Exercise instructions:
Transcribe the entire listing below exactly.

Recorded data:
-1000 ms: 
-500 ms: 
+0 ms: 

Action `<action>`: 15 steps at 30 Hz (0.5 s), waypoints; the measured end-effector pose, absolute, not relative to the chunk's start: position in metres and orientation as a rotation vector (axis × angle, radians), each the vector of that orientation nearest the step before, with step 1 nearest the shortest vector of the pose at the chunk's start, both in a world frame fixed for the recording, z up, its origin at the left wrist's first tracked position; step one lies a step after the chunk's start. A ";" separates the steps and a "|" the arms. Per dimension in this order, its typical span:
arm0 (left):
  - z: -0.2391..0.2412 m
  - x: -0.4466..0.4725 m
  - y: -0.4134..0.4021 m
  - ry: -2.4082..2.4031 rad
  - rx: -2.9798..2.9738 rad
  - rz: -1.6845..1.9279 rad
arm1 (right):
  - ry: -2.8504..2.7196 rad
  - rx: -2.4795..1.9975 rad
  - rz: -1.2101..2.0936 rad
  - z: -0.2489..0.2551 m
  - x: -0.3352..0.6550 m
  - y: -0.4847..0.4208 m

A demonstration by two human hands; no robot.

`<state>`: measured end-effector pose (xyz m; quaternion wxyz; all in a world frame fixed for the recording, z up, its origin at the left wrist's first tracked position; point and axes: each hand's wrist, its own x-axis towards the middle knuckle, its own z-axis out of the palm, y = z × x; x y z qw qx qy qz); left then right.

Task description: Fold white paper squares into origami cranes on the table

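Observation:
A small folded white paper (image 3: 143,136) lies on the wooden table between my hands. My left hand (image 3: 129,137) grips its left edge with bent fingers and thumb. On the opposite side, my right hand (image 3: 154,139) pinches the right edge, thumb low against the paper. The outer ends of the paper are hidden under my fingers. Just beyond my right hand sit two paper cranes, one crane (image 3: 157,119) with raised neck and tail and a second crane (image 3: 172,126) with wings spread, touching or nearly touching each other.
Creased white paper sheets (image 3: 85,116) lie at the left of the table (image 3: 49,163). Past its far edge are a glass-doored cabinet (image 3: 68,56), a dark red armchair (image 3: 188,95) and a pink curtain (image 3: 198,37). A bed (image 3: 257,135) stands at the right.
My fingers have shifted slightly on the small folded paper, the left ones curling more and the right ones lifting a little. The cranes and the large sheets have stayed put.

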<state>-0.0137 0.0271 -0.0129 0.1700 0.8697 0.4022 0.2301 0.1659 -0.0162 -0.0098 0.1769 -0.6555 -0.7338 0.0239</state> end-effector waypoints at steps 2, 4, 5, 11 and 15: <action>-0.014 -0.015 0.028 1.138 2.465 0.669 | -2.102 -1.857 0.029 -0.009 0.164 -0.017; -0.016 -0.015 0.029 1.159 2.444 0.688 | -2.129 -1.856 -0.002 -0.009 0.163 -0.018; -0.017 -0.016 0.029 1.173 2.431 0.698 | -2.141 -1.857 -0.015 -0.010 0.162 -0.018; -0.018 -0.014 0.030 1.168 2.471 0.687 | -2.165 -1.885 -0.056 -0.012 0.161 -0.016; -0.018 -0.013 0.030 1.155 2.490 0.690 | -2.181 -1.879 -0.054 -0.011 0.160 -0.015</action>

Response to the task:
-1000 ms: 
-500 ms: 
+0 ms: 

Action `<action>`: 15 steps at 30 Hz (0.5 s), waypoints; the measured end-effector pose, absolute, not relative to the chunk's start: position in metres and orientation as a rotation vector (axis × angle, radians), each the vector of that orientation nearest the step before, with step 1 nearest the shortest vector of the pose at the chunk's start, both in a world frame fixed for the recording, z up, its origin at the left wrist's first tracked position; step one lies a step after the chunk's start. A ";" separates the steps and a "|" the arms. Per dimension in this order, its typical span:
arm0 (left):
  - z: -0.2391..0.2412 m
  - x: -0.4466..0.4725 m
  - y: -0.4134..0.4021 m
  - ry: -2.4082..2.4031 rad
  - rx: -2.9798..2.9738 rad
  - rz: -1.6845..1.9279 rad
arm1 (right):
  - ry: -2.8504..2.7196 rad
  - rx: -2.4795..1.9975 rad
  - rz: -1.2101..2.0936 rad
  - z: -0.2489..0.2551 m
  - x: -0.3352..0.6550 m
  - y: -0.4847..0.4208 m

A demonstration by two human hands; no robot.

`<state>`: measured end-effector pose (xyz m; quaternion wxyz; all in a world frame fixed for the recording, z up, its origin at the left wrist's first tracked position; point and axes: each hand's wrist, its own x-axis towards the middle knuckle, its own z-axis out of the palm, y = z × x; x y z qw qx qy qz); left then right.

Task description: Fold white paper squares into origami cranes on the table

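Observation:
A small folded white paper (image 3: 143,136) lies on the wooden table between my hands. My left hand (image 3: 129,137) grips its left edge with bent fingers and thumb. On the opposite side, my right hand (image 3: 154,139) pinches the right edge, thumb low against the paper. The outer ends of the paper are hidden under my fingers. Just beyond my right hand sit two paper cranes, one crane (image 3: 157,119) with raised neck and tail and a second crane (image 3: 172,126) with wings spread, touching or nearly touching each other.
Creased white paper sheets (image 3: 85,116) lie at the left of the table (image 3: 49,163). Past its far edge are a glass-doored cabinet (image 3: 68,56), a dark red armchair (image 3: 188,95) and a pink curtain (image 3: 198,37). A bed (image 3: 257,135) stands at the right.
My fingers have shifted slightly on the small folded paper, the left ones curling more and the right ones lifting a little. The cranes and the large sheets have stayed put.
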
<state>-0.0137 0.0271 -0.0129 0.1700 0.8697 0.4022 0.2301 0.1659 -0.0162 -0.0098 0.1769 -0.6555 -0.7338 0.0239</state> end-effector waypoints at steps 2, 4, 5, 11 and 15: <action>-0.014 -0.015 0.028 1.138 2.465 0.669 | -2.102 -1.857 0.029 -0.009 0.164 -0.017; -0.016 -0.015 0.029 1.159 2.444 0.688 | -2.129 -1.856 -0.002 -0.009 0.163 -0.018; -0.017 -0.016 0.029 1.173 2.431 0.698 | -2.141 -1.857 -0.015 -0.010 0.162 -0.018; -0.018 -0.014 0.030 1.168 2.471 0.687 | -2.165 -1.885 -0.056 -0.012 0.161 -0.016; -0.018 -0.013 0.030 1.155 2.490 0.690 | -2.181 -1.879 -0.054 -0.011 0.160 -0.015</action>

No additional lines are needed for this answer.